Search the data for the string "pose", and report each line where it is found.

*** DATA SECTION Section Begins ***

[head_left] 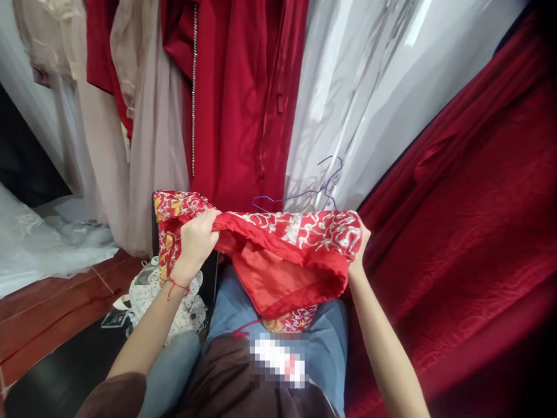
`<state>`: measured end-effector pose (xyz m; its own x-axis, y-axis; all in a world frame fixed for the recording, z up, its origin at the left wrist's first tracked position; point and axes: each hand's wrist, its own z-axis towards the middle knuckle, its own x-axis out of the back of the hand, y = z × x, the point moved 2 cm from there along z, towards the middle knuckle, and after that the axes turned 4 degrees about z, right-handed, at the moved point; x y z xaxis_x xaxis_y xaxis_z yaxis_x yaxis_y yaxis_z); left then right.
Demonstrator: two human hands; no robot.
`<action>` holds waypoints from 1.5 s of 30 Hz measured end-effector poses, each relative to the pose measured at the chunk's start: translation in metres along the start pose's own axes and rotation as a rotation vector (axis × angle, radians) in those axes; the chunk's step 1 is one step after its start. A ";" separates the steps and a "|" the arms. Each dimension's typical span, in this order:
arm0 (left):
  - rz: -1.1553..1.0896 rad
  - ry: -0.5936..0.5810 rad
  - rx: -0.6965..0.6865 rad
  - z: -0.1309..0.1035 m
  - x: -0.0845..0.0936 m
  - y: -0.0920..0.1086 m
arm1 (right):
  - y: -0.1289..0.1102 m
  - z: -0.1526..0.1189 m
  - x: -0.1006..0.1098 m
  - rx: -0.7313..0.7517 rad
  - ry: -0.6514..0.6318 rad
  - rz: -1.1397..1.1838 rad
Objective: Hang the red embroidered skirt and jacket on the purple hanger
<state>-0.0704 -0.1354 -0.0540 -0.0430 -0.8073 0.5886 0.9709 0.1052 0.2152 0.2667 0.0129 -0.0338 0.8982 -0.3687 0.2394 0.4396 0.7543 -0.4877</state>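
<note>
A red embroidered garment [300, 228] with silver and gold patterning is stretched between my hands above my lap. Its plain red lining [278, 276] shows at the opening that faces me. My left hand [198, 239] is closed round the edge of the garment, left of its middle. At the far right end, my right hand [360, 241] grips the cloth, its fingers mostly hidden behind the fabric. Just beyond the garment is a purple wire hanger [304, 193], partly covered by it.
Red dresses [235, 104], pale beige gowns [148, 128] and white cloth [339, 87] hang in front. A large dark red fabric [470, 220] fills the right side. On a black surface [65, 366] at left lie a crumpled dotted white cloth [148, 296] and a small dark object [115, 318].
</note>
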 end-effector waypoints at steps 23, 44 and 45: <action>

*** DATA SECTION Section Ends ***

SOLUTION »
`<state>`: measured end-effector pose (xyz m; its own x-axis, y-axis; all in a world frame fixed for the recording, z up, its origin at the left wrist's first tracked position; point and axes: each hand's wrist, its own z-axis towards the middle knuckle, its own x-axis out of the back of the hand, y = z × x, the point moved 2 cm from there along z, towards the middle knuckle, and after that the axes turned 4 degrees about z, right-handed, at the moved point; x y z xaxis_x xaxis_y xaxis_z yaxis_x yaxis_y yaxis_z); left then right.
`<action>` holds waypoints from 1.5 s of 30 Hz measured end-effector poses, each relative to the pose measured at the chunk's start: translation in metres along the start pose's own axes and rotation as a rotation vector (axis × angle, radians) in those axes; the chunk's step 1 is one step after its start. A ";" separates the steps and a "|" the arms. Each dimension's typical span, in this order:

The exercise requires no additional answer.